Il n'est plus question de "substituts" mais de véritables nouvelles références alimentaires à valeur (éthique, environnementale…) ajoutée.

Un article de Jean-Benoît Robert.

S’il subsiste parfois des réticences à l’égard d’un certain type d’alternatives végétales, de nombreuses recettes « véganisées » connaissent un succès spectaculaire et représentent une véritable opportunité de développement pour les industriels. Quels sont ces produits et pourquoi apparaissent-ils plus légitimes aux yeux du grand public que d’autres alternatives ? Peut-être parce que, justement, ce ne sont pas des alternatives …

Quand l’ingrédient d’origine animale devient indésirable

Les consommateurs peuvent parfois faire preuve d’une certaine forme d’attachement gustatif et surtout culturel à l’égard de la viande.
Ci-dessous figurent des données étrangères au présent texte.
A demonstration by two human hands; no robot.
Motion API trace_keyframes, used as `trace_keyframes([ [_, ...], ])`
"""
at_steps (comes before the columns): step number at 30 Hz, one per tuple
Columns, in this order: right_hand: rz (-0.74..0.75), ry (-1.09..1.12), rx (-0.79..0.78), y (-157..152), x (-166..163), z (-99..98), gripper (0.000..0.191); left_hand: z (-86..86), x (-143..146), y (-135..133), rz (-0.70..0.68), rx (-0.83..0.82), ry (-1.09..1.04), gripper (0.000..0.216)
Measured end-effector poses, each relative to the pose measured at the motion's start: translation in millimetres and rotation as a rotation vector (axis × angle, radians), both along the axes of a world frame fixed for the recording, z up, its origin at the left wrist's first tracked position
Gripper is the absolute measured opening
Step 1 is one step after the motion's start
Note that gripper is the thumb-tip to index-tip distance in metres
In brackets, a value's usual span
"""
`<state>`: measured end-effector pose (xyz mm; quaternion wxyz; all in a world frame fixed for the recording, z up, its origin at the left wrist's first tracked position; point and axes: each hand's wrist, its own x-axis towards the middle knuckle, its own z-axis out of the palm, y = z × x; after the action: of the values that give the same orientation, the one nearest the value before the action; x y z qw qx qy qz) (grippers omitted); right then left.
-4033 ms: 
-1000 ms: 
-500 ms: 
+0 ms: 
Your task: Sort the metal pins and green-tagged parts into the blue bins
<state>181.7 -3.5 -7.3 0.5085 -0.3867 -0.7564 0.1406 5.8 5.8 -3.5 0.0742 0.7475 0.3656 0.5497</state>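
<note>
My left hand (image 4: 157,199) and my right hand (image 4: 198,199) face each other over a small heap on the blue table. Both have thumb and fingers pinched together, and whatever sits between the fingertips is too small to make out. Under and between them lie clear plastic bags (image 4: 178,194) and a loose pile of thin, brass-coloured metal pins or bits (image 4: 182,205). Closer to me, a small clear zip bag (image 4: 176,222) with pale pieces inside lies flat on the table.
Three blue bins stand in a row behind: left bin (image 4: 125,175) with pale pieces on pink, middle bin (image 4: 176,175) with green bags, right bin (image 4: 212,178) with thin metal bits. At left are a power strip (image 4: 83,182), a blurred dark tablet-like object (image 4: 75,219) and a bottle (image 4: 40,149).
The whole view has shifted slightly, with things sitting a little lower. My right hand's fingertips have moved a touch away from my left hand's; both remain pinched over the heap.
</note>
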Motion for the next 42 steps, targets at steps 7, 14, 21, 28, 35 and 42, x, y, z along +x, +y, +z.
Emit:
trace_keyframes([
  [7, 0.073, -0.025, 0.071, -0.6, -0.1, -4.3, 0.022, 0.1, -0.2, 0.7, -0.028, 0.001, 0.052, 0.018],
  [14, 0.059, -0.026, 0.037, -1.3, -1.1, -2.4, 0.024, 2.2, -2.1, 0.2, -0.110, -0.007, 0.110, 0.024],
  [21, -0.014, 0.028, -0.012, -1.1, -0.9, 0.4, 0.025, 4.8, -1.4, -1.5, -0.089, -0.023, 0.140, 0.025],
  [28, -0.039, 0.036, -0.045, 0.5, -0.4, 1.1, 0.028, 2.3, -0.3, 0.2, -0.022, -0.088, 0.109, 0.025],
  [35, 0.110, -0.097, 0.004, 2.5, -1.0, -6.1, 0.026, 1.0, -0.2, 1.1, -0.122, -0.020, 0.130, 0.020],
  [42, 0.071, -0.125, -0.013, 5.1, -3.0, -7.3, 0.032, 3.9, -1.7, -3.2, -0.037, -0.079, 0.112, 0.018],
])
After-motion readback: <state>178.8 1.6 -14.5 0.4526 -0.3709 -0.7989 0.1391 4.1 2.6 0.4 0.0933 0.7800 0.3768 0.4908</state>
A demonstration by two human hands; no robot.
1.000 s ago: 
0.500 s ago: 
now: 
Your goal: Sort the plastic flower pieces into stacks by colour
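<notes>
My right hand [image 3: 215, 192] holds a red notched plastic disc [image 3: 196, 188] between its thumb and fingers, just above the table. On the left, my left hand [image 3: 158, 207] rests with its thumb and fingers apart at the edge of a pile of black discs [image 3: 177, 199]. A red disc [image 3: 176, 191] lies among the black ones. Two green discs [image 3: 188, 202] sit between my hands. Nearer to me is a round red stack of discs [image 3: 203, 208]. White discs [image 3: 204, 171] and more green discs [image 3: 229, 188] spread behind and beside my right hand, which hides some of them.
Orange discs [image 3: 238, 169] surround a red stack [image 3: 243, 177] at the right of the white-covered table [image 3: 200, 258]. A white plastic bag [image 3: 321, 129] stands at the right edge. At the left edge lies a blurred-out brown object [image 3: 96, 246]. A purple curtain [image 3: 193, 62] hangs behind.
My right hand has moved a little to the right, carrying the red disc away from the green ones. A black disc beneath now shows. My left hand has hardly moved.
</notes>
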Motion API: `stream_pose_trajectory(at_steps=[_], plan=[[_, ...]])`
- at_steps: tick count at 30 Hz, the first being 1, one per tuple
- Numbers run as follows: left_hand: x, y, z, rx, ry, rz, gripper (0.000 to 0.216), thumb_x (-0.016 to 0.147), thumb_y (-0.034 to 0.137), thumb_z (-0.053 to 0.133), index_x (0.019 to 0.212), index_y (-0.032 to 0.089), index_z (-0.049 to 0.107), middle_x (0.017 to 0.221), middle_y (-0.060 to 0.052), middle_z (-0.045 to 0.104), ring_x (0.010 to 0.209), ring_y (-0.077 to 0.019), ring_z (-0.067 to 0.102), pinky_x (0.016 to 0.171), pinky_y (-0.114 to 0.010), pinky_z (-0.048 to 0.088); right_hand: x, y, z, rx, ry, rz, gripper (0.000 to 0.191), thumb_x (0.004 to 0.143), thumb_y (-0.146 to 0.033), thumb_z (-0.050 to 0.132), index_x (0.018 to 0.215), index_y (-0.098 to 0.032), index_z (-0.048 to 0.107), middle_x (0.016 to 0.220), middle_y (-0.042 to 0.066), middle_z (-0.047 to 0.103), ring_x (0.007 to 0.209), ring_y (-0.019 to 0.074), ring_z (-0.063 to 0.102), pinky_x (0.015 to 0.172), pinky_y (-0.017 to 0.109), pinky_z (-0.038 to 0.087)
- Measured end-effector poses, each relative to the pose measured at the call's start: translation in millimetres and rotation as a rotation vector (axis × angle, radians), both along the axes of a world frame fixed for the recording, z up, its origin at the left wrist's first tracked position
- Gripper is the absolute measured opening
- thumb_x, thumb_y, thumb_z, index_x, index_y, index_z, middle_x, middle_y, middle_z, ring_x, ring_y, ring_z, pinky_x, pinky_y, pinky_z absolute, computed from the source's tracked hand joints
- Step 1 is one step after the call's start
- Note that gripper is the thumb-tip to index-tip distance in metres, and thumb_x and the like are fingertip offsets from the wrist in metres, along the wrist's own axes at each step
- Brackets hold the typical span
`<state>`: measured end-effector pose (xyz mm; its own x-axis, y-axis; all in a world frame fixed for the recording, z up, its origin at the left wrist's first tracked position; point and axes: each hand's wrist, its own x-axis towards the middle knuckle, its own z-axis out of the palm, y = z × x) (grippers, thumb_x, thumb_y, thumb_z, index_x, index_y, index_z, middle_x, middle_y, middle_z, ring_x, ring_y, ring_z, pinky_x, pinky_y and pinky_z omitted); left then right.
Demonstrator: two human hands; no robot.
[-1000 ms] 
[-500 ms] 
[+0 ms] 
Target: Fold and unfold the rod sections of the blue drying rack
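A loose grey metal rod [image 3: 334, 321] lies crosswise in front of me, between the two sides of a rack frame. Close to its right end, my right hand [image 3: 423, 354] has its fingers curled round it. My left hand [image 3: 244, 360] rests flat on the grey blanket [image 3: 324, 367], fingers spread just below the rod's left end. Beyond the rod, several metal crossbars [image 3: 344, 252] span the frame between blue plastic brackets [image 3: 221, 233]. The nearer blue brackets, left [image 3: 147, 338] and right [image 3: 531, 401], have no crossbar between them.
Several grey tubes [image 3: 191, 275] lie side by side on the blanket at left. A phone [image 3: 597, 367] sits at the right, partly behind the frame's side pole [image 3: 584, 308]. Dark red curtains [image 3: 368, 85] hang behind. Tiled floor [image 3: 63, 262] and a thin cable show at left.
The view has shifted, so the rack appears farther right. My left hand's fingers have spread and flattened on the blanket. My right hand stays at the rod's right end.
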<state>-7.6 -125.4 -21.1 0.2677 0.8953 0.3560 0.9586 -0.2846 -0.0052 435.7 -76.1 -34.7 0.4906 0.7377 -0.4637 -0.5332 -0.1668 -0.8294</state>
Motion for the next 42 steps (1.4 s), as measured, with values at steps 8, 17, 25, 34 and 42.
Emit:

Ainsi, on peut entendre régulièrement : « Je ne deviendrais jamais végétarien parce que j’aime trop mon steak ». On comprend qu’ici le fait d’aimer la viande constitue le principal frein assumé au changement de sa propre alimentation. Dans ce cas, qu’en est-il des autres produits, non carnés ; de ceux dont les ingrédients d’origine animale ne représentent pas l’élément dominant de la recette [comme le vin, les sucreries, les biscuits et autres desserts] ?  Des arguments tels que « Je ne deviendrais jamais végétarien parce j’aime trop la gélatine de porc dans mes bonbons » ou « parce que j’aime trop le poisson utilisé pour fabriquer mon vin » paraîtraient absurdes.

En effet, il existe bien des recettes au sein desquelles l’apport d’un ingrédient ou d’un intrant d’origine animale n’apporte rien d’irremplaçable au produit final voire même nuit à sa perception auprès des consommateurs (on pense notamment à la récente campagne de foodwatch sur « les animaux cachés dans nos aliments »). Ces ingrédients ne sont absolument pas indispensables et peuvent être substitués par une alternative très convaincante. Comme le précisait David Bidegaray des Vignerons de Buzet dans le numéro 127 notre revue Alternatives Végétariennes, le remplacement des protéines animales par des protéines végétales dans le vin « ne change pas du tout le goût, la texture ni l’aspect du vin ». Même les ingrédients qui paraissent les plus indispensables à une recette trouvent aujourd’hui leurs alternatives végétales. Celles-ci sont si convaincantes qu’elles sont reprises massivement par les industriels. On pense notamment à l’agar-agar qui a une fonction de gélifiant, ou à l’aquafaba (jus de pois chiche) qui permet de réaliser d’impressionnantes mousses au chocolat, comme nous l’a prouvé la marque Michel et Augustin il y a quelques mois.

Du statut d’ « ersatz » à celui de produit à valeur (éthique, environnementale…) ajoutée

Ces produits véganes qui « revisitent » les recettes traditionnelles ont ainsi une sérieuse avance sur leurs équivalents carnés.
A plaisir gustatif et visuel équivalent, le consommateur a le choix entre un produit ne provoquant pas la mort d’animaux et les autresOn comprend aisément l’intérêt des industriels pour ces recettes en phase avec l’époque. C’est la raison pour laquelle la plupart des grandes marques de bières sont ou se sont véganisées (Guiness, Heineken, Kronenbourg) pour parler au plus grand nombre et parce que cela ne change absolument rien au produit final !
Le site français du V-Label regorge de ces recettes 100% véganes qui s’imposent non plus comme des ersatz ou des « produits sans … » mais comme des aliments ou boissons avec une valeur ajoutée éthique et environnementale sans rien rogner au goût.

Que ce soit les vins de chez Buzet ou Sylvain & Christophe, les Champagnes Cheurlin, les mi-cuits et fraisiers de la Veggisserie, le pain d’épices Jardin Bio ou encore les succès de l’été dernier – glaces de chez Ben & Jerry’s, Intermarché ou Picard -, tous ces produits sont venus, tout simplement, enrichir l’offre alimentaire existante, et non pas se substituer à une offre classique.